The incision type and size is almost similar to traditional hip replacement procedure. First the socket is prepared by shaving of the cartilage. A suitable sized socket is pressed into the bone. The damaged layer of the hip bone is also removed and an appropriate sized head is fixed onto the bone using bone cement which fills in any gaps between the bone and the head. The surgery for hip resurfacing is similar but not identical to the traditional hip replacement. Hip resurfacing surgery conserves, rather than removes, the thigh-bone, it may be considered a bone conserving procedure compared to traditional hip replacement surgery Hip resurfacing surgery is, in some ways, a more demanding surgical technique for the surgeon.
The advantages of Hip resurfacing are that the Femoral head and canal can be preserved along with eliminating the risk of micro-fracture of femur with un-cemented stem implantation. The larger size of implant ball, reduces the risk of dislocation significantly. Recovery is far better in comparison with patients undergoing total hip replacement.

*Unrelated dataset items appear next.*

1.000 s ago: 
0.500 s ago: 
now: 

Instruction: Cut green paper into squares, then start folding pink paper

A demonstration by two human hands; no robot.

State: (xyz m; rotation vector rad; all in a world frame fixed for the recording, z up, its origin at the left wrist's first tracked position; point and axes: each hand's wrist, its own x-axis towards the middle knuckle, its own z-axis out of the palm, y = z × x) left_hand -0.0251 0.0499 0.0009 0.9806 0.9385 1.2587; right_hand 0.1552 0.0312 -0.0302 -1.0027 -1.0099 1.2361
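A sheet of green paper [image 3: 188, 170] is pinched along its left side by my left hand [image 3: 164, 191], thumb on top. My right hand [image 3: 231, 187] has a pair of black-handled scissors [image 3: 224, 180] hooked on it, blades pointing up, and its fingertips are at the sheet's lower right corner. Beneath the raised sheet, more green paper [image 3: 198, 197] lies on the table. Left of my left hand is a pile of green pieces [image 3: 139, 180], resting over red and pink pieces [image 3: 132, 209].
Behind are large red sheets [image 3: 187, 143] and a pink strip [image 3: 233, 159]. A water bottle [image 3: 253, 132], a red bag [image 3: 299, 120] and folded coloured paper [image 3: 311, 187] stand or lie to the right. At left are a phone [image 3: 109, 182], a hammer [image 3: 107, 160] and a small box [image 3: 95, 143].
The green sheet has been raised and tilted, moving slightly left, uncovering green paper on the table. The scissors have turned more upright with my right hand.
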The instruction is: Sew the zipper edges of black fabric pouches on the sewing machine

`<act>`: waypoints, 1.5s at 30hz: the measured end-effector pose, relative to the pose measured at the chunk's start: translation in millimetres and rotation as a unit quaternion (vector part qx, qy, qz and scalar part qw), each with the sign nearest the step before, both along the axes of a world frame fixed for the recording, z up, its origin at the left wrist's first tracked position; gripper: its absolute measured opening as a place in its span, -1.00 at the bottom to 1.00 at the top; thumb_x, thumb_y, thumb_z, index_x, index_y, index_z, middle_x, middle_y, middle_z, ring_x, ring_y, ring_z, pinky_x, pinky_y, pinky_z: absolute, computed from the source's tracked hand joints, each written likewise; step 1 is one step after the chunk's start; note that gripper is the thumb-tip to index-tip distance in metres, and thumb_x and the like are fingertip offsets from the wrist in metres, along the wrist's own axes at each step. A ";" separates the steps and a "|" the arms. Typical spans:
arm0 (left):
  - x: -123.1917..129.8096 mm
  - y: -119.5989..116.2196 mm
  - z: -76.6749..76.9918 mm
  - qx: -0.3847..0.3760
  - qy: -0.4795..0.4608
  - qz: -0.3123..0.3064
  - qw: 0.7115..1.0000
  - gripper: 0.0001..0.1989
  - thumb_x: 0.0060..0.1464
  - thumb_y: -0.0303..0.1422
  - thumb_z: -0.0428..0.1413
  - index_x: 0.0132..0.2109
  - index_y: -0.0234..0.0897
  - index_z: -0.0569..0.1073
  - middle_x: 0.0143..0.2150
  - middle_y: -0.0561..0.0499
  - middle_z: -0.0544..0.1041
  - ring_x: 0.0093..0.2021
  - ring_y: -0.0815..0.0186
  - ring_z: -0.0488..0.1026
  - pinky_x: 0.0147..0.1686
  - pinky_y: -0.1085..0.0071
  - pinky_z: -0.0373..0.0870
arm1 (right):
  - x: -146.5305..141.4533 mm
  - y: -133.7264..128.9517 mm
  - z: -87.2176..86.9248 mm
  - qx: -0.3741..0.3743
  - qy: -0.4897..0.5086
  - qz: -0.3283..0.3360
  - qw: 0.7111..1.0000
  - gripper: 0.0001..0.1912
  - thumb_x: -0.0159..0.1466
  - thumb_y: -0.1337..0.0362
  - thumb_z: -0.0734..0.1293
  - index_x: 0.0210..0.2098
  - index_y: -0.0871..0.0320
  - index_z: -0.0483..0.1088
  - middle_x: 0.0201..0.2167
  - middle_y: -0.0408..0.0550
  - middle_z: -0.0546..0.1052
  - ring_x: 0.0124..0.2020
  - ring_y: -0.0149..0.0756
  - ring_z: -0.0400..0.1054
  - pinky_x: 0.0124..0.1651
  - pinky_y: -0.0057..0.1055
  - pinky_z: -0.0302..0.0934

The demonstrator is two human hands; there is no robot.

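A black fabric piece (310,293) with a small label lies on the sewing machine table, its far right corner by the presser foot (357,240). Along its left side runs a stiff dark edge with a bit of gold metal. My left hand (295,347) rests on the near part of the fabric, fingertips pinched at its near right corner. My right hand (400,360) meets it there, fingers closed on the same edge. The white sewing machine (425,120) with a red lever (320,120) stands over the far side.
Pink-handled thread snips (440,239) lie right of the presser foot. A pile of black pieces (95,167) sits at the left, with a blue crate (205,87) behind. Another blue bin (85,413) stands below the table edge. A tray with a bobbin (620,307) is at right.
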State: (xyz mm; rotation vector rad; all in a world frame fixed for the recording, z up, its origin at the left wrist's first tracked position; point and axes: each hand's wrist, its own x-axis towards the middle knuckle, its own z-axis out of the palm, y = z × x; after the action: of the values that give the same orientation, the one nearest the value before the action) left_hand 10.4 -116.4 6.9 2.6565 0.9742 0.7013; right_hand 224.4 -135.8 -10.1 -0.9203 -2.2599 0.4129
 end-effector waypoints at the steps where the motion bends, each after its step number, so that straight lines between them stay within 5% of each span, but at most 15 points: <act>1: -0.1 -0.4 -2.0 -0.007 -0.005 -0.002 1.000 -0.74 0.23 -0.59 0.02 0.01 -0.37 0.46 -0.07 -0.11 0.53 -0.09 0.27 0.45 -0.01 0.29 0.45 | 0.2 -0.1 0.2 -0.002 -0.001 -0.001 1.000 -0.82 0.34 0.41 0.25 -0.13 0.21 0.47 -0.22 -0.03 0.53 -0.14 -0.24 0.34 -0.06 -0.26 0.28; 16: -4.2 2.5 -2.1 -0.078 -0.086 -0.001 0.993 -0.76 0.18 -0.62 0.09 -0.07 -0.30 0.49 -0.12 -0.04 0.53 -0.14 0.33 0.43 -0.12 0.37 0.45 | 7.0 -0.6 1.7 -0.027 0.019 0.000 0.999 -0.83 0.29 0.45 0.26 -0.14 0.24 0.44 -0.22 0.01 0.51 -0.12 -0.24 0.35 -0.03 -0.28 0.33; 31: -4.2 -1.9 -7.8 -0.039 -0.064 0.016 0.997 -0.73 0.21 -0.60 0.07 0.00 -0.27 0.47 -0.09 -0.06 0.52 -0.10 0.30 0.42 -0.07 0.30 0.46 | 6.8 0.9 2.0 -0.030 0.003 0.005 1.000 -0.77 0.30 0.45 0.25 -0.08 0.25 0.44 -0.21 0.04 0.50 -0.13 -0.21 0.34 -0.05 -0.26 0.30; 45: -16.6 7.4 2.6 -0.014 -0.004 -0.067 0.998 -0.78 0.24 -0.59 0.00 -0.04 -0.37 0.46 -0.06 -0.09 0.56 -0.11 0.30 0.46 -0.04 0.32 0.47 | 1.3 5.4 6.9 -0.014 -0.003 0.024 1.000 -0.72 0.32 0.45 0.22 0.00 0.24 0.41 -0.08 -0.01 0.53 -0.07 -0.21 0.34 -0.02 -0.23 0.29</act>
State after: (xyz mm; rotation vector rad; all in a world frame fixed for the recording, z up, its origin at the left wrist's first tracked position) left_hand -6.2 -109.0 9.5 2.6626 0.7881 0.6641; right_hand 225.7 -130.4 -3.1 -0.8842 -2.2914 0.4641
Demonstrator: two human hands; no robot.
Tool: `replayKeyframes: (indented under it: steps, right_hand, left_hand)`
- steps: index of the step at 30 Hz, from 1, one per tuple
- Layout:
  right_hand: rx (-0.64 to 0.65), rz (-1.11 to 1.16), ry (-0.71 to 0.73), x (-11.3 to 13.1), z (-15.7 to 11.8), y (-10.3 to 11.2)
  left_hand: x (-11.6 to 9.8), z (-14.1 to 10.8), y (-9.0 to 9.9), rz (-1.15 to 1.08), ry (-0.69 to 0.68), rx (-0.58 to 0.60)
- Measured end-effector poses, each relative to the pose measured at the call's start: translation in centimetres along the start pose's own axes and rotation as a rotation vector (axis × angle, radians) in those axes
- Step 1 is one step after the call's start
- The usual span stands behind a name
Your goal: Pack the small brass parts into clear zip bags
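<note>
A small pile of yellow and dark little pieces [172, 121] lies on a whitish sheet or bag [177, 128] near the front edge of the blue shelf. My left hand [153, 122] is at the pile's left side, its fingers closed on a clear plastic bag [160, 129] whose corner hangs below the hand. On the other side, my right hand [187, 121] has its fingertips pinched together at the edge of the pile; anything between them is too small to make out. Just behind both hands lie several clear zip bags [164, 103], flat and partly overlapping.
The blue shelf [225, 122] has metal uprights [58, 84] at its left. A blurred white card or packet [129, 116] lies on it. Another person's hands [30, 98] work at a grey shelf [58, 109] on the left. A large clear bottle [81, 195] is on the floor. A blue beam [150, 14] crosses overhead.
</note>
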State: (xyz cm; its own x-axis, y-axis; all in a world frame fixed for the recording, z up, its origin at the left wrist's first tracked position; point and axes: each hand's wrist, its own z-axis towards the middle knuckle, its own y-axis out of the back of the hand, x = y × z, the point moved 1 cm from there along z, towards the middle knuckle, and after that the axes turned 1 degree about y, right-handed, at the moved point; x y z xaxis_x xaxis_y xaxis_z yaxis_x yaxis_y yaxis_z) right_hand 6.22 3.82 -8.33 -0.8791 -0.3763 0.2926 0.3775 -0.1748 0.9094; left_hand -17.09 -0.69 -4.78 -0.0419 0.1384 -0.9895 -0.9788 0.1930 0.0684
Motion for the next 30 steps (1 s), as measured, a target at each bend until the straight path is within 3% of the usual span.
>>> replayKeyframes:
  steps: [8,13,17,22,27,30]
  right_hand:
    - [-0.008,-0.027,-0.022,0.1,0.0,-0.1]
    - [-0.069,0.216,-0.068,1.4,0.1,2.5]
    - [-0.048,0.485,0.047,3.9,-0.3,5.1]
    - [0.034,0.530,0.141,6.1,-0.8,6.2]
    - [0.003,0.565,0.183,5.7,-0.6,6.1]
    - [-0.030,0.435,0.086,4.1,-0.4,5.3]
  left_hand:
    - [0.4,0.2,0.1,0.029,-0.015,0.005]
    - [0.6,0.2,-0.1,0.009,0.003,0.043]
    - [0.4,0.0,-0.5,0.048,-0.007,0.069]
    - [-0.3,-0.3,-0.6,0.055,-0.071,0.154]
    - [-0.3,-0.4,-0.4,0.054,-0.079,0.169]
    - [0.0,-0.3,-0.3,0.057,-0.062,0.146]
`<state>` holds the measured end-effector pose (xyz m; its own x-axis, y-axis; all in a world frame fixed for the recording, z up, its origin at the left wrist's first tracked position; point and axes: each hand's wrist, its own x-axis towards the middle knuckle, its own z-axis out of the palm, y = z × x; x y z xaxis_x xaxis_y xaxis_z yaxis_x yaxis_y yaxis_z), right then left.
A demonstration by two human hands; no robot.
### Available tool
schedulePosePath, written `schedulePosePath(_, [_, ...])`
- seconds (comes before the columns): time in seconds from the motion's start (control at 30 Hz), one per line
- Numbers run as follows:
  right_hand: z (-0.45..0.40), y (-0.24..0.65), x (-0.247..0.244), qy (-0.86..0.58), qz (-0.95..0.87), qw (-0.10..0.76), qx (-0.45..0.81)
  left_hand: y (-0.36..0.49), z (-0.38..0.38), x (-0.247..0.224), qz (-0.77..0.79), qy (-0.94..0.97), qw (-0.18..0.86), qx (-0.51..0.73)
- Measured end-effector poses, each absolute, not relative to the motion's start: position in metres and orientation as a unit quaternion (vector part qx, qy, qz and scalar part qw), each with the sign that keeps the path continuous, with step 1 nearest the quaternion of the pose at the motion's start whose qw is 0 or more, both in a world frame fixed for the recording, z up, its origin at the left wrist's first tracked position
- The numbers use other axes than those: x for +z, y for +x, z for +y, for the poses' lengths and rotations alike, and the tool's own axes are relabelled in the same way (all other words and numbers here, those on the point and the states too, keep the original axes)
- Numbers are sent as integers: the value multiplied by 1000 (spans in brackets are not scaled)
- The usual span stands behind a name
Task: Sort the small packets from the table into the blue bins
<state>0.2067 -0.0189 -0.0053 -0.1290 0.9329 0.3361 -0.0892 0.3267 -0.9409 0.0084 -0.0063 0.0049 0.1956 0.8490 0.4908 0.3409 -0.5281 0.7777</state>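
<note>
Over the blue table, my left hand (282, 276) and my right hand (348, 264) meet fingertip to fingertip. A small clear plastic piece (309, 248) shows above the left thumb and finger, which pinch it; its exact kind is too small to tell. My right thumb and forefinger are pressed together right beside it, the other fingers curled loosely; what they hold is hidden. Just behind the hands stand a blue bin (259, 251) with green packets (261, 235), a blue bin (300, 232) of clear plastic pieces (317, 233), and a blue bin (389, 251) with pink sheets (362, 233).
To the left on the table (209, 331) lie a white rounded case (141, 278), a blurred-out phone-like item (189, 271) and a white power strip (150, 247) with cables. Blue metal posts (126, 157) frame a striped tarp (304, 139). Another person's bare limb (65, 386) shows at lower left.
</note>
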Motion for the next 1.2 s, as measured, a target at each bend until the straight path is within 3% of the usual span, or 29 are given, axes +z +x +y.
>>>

Stress is transferred in a natural way along the femoral canal and through the head and neck of the femur. With the standard THR, some patients experience thigh pain as the bone has to respond and reform to less natural stress loading.
Use of metal rather than plastic reduces osteolysis and associated early loosening risk. Use of metal has low wear rate with expected long implant lifetime.
Proper positioning also is very important, dislocating, exposing and preparing the femoral head for re-shaping is time consuming.
Spinal anesthesia is used for this procedure; however a combination of epidural and general anesthesia is also used.